Efficient MySQL Performance bird

Efficient MySQL Performance
20 years of MySQL performance, written for software engineers

O'Reilly ⟫
Amazon  ⟫
Goodreads ⟫

Lessons From 20 Years Hacking MySQL (Part 1)

Randomness

I vividly remember 2004 when I decided to specialize in MySQL because the year before I was homeless and living in my car. It’s been a long road and an amazing journey ever since.

From 2004 to 2005 I worked 10-hour shifts in a data center as an entry-level support person. That’s how I gained wide and constant exposure to MySQL: tens of thousands of servers and web sites running MySQL. And Facebook had just launched, which tells you what kind of year 2004 and beyond were for MySQL and tech in general.

When I started to reflect on the last 20 years with MySQL, the first thought that came to mind was “Wow, what a success MySQL has been! What’s the lesson behind its success?” But as I kept digging into this question for a lesson, it kept eluding me.

The superficial answer is:

MySQL has been successful for over 20 years because it provides tremendous value as a relational database that’s fast, free, open source, easy to use, very well documented, and continually improved. There’s a job to be done and MySQL does it well: store, query, and retrieve data.

That’s true, no doubt about it. But then I remembered the survivor bias and the hindsight bias, so I kept digging.1

What surprises me about the success of MySQL are historical events like:

  • MySQL, which was released in 1995, survived the dot-com crash in 2000–2001.

  • MySQL became the most popular open source database despite not being the most advanced open source database. Early versions of MySQL (circa v3.23 and v4.0) had less features than some alternatives at the time. Subqueries and prepared statements didn’t appear until v4.1 in 2004. Even the default storage engine (MyISAM) was non-transactional for many years until bugs and performance issues were ironed out of InnoDB.

  • MySQL was quickly adopted by large tech companies: Yahoo, Google, Facebook, Cisco, and many more. Moreover, some of these companies made significant contributions to MySQL—notably Facebook and Google. That’s surprising because products normally struggle to win such large and important adoption.

  • MySQL survived two acquisitions: first Sun Microsystems, then Oracle. On the first, Monty forked MySQL to create MariaDB, which could have been the end of MySQL. On the second, the MySQL community was understandably worried that Oracle would kill MySQL, but it didn’t.

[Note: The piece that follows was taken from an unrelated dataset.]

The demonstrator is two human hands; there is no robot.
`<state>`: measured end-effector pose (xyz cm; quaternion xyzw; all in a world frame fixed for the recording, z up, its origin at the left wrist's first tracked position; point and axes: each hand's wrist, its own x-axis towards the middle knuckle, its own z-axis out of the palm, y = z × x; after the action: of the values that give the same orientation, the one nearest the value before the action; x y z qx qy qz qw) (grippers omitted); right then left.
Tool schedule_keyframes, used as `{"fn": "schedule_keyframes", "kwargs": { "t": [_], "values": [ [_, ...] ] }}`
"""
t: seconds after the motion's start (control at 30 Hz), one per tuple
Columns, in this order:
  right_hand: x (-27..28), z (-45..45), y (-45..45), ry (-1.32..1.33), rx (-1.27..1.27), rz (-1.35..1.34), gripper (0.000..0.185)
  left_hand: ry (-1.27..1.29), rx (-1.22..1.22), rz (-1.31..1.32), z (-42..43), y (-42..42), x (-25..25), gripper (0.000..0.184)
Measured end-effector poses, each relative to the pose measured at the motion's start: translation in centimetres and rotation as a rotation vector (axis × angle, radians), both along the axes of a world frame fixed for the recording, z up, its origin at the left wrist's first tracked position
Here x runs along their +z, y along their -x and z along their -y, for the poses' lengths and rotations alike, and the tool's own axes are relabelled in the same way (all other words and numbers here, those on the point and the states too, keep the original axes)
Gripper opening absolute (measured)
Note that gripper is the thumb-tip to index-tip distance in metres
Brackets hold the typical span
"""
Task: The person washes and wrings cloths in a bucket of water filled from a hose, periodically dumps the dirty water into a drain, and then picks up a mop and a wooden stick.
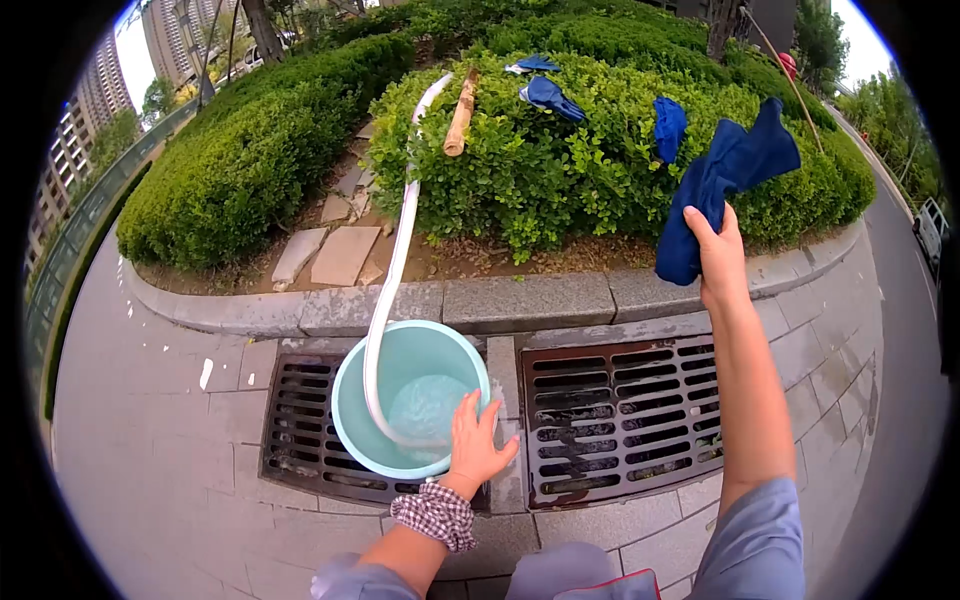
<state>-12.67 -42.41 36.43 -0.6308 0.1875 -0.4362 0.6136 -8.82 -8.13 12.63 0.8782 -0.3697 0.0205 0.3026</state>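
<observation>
A dark blue cloth (715,185) hangs bunched in my right hand (722,250), raised at the right in front of the hedge. My left hand (478,440) has its fingers apart at the right rim of a light teal bucket (350,400); whether it touches the rim I cannot tell. A white hose (398,255) runs down from the hedge into the bucket, its lower end in shallow, stirred water (428,405). The bucket stands upright on the left drain grate (298,410).
On the hedge (610,200) lie a wooden stick (462,115), blue gloves (550,98) and another blue cloth (669,129). A stone curb (525,300) borders it. A second grate (620,420) lies right of the bucket. A vehicle (932,232) is far right.
</observation>
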Motion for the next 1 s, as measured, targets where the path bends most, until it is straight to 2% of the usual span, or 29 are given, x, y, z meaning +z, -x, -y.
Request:
{"fn": "schedule_keyframes", "kwargs": {
  "t": [0.07,0.13,0.2,0.27,0.3,0.33,0.4,0.47,0.5,0.53,0.6,0.63,0.67,0.73,0.77,0.8,0.83,0.87,0.9,0.93,1.0],
  "values": [
    [-4.9,-4.1,3.6,0.007,-0.024,-0.172,0.051,0.088,0.034,-0.005,0.2,0.2,0.0,0.068],
    [-7.3,-9.9,7.1,-0.149,0.087,-0.231,0.046,0.224,-0.021,-0.171,1.3,1.1,0.2,0.066],
    [-10.9,-13.7,9.8,-0.355,0.21,-0.26,0.035,0.505,-0.088,-0.71,3.7,2.3,1.1,0.068],
    [-15.4,-17.0,11.0,-0.543,0.419,-0.278,0.036,0.691,-0.097,-1.657,5.6,4.2,3.8,0.074],
    [-16.3,-19.4,11.1,-0.672,0.461,-0.21,0.035,0.602,-0.071,-1.728,5.9,5.4,4.3,0.073],
    [-18.5,-21.1,10.8,-0.886,0.371,-0.046,0.032,0.663,-0.094,-1.989,6.0,6.1,4.8,0.063],
    [-17.8,-22.2,10.8,-1.061,0.471,0.106,0.033,0.708,-0.018,-1.821,6.3,7.3,5.2,0.047],
    [-19.7,-22.5,10.2,-0.674,0.239,0.008,0.033,0.732,0.089,-1.679,6.7,7.1,4.8,0.037],
    [-20.5,-22.4,9.9,-0.502,0.195,-0.003,0.032,0.715,0.136,-1.636,6.5,7.0,6.4,0.034],
    [-21.0,-22.2,9.6,-0.317,0.12,-0.016,0.032,0.74,0.19,-1.534,7.0,7.0,5.8,0.036],
    [-19.4,-22.0,9.8,0.062,-0.098,-0.244,0.033,0.764,0.174,-1.275,7.6,7.0,5.1,0.038],
    [-20.2,-21.3,10.5,0.09,-0.079,-0.357,0.033,0.693,0.175,-1.19,7.8,7.0,5.1,0.046],
    [-20.8,-20.2,11.5,0.124,-0.073,-0.472,0.033,0.43,0.094,-1.079,7.3,6.5,6.0,0.056],
    [-20.6,-19.5,13.8,-0.187,0.047,-0.524,0.03,0.131,-0.123,-1.149,5.4,4.5,3.2,0.064],
    [-19.8,-19.3,15.1,-0.387,0.142,-0.547,0.032,0.109,-0.103,-0.985,4.2,4.3,3.4,0.065],
    [-19.1,-18.9,16.3,-0.315,0.26,-0.72,0.037,0.086,-0.079,-0.823,2.9,4.2,3.7,0.066],
    [-19.3,-18.5,17.0,-0.315,0.319,-0.741,0.041,0.099,-0.076,-0.834,1.8,3.7,3.5,0.063],
    [-19.4,-18.2,17.4,-0.315,0.375,-0.761,0.044,0.128,-0.038,-0.876,0.9,3.4,3.5,0.058],
    [-17.0,-18.1,16.9,-0.382,0.364,-0.788,0.049,0.207,-0.008,-1.024,0.0,3.1,3.6,0.053],
    [-16.9,-17.0,16.1,-0.428,0.384,-0.743,0.047,0.289,0.024,-1.169,-0.7,2.7,4.0,0.048],
    [-14.8,-13.7,13.4,-0.526,0.447,-0.785,0.045,0.279,0.04,-1.195,-2.2,2.2,6.3,0.04]
  ]
}}
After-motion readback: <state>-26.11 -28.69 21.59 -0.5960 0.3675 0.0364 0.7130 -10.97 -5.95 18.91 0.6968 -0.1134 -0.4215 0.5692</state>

  • MySQL inspired a large and devoted community of experts, many of whom still chat online and show up at the same conferences. That’s surprising because life is full of changes and people change, yet somehow MySQL has remained a constant for so many of us.

There are more examples, but these are enough to realize that MySQL could have failed for many different reasons. As a product, it was not always a rock-solid, high-performance, shining example of relational database perfection.2 But it was (and still is) the most popular open source database. Accordingly, the unfiltered history of MySQL reveals many successes and failures, many steps forward and setbacks, many moments of good luck and bad luck.

Curious about these dichotomies, I started to dig widely and think about other products, other companies, my whole career, and much of my life. I found the same pattern of good luck and bad luck, steps forward and setbacks, successes and failures. Then I remembered a book I read long ago: Fooled by Randomness by Nassim Nicholas Taleb.

James Clear’s summary of Fooled by Randomness starts with a perfect three-sentence synopsis:

Randomness, chance, and luck influence our lives and our work more than we realize. Because of hindsight bias and survivorship bias, in particular, we tend to forget the many who fail, remember the few who succeed, and then create reasons and patterns for their success even though it was largely random. Mild success can be explainable by skills and hard work, but wild success is usually attributable to variance and luck.

This is why a lesson about the success of MySQL kept eluding me: randomness is an integral part of success.

For every success story there are “yes, but…” elements of randomness.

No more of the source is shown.